How to complete this task:
Every line of the material must be restated exactly, though not its pictures.
[Information supplied]
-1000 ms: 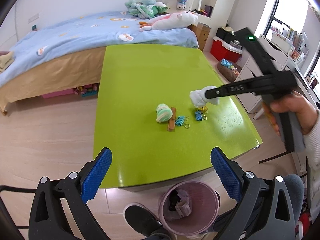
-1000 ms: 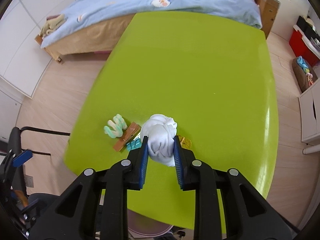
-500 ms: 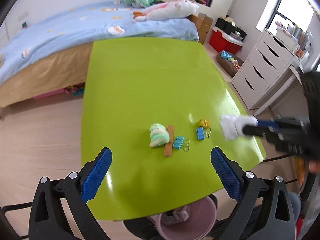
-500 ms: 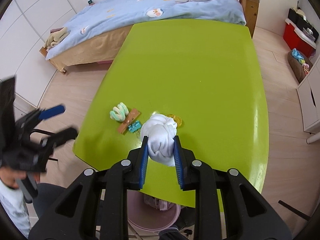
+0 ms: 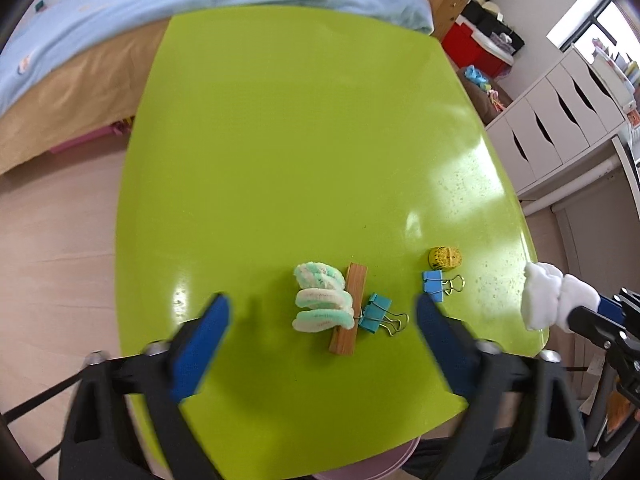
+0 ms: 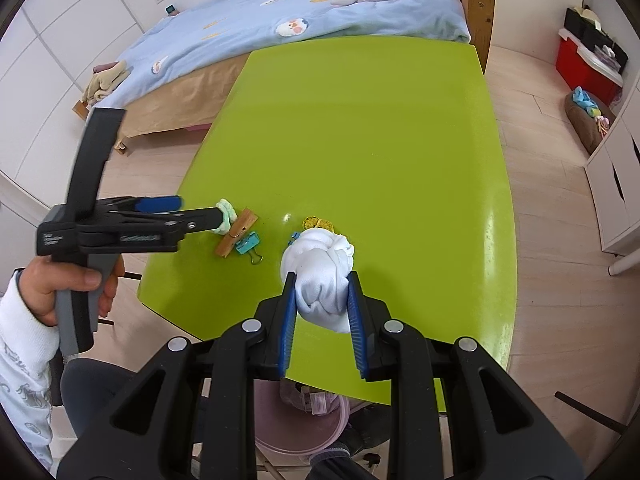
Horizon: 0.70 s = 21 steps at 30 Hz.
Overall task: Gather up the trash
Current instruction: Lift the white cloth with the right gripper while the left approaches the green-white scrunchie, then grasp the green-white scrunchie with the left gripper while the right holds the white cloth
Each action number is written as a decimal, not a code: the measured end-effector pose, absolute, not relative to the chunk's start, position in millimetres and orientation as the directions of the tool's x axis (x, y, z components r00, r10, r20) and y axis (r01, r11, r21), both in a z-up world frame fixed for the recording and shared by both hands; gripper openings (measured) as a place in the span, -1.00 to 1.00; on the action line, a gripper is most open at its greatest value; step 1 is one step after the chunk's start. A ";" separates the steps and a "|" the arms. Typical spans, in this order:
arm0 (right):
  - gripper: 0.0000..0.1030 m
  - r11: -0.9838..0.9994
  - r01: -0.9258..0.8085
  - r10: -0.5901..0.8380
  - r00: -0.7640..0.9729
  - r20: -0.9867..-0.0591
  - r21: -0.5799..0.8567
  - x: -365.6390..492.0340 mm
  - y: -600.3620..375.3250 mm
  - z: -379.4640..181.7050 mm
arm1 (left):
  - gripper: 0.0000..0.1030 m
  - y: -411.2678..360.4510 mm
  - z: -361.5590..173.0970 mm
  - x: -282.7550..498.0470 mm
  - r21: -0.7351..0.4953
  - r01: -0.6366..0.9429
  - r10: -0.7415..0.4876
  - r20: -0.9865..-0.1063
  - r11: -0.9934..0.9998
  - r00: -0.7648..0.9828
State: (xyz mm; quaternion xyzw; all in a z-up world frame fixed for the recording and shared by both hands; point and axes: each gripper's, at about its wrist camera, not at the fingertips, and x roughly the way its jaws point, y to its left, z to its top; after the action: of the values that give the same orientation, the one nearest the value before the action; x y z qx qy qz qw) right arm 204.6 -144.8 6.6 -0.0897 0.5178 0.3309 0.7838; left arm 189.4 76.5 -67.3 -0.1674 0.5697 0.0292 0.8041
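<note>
The right hand-held gripper clamps a white wad above the green surface's near edge, likely bound for the bin below, while the left hand-held gripper hovers open over remaining clutter.

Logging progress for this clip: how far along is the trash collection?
Done: some trash already lies in the pink bin under the table edge. In hand: the right gripper is clamped on a white wad, above the table's near edge, not yet dropped. Left: the fuzzy scrap, which the open left gripper faces.
</note>
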 end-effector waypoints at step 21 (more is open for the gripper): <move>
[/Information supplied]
Response area:
-1000 ms: 
-1000 ms: 
-500 ms: 
-500 ms: 
+0 ms: 
+0 ms: 
Horizon: 0.70 s = 21 steps at 30 Hz.
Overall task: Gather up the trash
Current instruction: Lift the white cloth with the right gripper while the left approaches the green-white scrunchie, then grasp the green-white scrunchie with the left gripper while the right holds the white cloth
Each action number is written as a decimal, not a code: the measured end-effector pose, absolute, not relative to the chunk's start, position in millimetres and orientation as the directions of the tool's x axis (x, y, z components r00, r10, r20) and y axis (r01, r11, r21), both in a z-up world frame fixed for the recording and shared by both hands; gripper openings (measured) as a place in the span, -1.00 to 1.00; on the action line, a gripper is most open at its greatest value; step 1 is one step after the chunk's start. A ";" separates the steps and a "|" the arms. Typical spans, in this order:
arm0 (right):
  - gripper: 0.0000..0.1030 m
  - r11: -0.9838..0.9994
  - r01: -0.9258..0.8085
  - r10: -0.5901..0.8380
  - r00: -0.7640..0.9729
  - r20: -0.9867..-0.0591
  - r21: -0.5799..0.8567
  - x: -365.6390..492.0340 mm
  - y: -600.3620..375.3250 mm
  - z: -379.4640..181.7050 mm
arm1 (left):
  - gripper: 0.0000..0.1030 m
  - y: -411.2678..360.4510 mm
  - z: -361.5590..173.0970 mm
  - x: -282.7550..498.0470 mm
  - r21: -0.7351..0.4953
  - r01: -0.6366..0.9429
  - r10: -0.7415..0.4876
  - r20: -0.9865..-0.1063
  - r11: -0.9934..0.9998
  - r00: -0.7648..0.9828
State: (xyz mm; quaternion xyzw; all in a z-up world frame fixed for the recording and shared by both hands; point and axes: each gripper's, at about its wrist camera, not at the fingertips, and x roughly the way its jaws point, y to its left, z to its top; after the action: of the values that give the same orientation, the one nearest the value before the action; x y z qx qy qz qw) right arm 204.6 -144.8 6.6 -0.0897 0.5178 0.3309 0.7838; left arm 189.4 76.5 -67.3 -0.1674 0.5697 0.0292 0.8041
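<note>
The right hand-held gripper clamps a white wad above the green surface's near edge, likely bound for the bin below, while the left hand-held gripper hovers open over remaining clutter.

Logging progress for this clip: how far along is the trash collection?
Done: some trash already lies in the pink bin under the table edge. In hand: the right gripper is clamped on a white wad, above the table's near edge, not yet dropped. Left: the fuzzy scrap, which the open left gripper faces.
</note>
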 end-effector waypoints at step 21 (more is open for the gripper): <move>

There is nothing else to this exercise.